▶ **ASSIGNMENT**
Locate every line in the records below that holds the word "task" and return each one.

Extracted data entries

-- Opening Marker --

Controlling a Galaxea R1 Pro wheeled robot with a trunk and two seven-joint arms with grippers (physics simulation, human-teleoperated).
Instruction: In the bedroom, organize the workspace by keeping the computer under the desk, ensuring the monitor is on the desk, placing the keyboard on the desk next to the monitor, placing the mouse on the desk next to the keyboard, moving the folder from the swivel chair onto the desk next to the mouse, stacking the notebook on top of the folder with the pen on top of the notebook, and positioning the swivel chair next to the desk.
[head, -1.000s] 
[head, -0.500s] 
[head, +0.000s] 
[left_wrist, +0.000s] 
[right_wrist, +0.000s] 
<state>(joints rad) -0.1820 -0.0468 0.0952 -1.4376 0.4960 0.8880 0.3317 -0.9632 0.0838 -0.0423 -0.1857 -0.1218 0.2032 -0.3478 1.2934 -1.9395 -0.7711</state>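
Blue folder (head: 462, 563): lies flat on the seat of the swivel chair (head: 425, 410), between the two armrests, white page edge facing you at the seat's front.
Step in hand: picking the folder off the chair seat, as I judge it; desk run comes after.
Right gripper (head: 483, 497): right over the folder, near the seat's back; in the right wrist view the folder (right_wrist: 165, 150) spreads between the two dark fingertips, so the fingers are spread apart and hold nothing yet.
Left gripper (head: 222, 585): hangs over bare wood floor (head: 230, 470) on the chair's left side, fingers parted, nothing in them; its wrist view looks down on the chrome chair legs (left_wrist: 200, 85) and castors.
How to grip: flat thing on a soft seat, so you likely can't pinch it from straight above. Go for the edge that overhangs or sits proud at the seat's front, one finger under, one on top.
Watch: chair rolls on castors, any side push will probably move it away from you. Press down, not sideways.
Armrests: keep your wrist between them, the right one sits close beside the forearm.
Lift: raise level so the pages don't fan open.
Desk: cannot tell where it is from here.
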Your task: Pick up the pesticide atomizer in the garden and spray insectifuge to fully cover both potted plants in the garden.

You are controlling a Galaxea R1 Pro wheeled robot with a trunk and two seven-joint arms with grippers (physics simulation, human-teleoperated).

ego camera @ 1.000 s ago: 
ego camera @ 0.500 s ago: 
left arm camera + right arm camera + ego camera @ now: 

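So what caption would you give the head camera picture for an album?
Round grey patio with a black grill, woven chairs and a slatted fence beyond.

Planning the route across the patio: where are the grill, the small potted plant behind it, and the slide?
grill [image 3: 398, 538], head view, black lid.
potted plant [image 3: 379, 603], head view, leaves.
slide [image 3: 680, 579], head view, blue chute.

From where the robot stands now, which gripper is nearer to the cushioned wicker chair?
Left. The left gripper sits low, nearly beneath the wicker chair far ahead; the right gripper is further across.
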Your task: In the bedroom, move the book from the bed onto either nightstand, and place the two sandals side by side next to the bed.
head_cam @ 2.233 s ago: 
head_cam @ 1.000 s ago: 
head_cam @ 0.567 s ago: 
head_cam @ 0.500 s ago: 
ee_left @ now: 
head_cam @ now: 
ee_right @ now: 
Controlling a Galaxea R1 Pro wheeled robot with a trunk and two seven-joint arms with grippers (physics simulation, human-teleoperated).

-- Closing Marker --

▶ **SOLUTION BELOW**
Your task: Pick up the pesticide atomizer in the garden and spray insectifuge to fully cover both potted plants in the garden.
Your task: In the bedroom, move the book from the bed onto either nightstand, and place the two sandals side by side next to the bed.

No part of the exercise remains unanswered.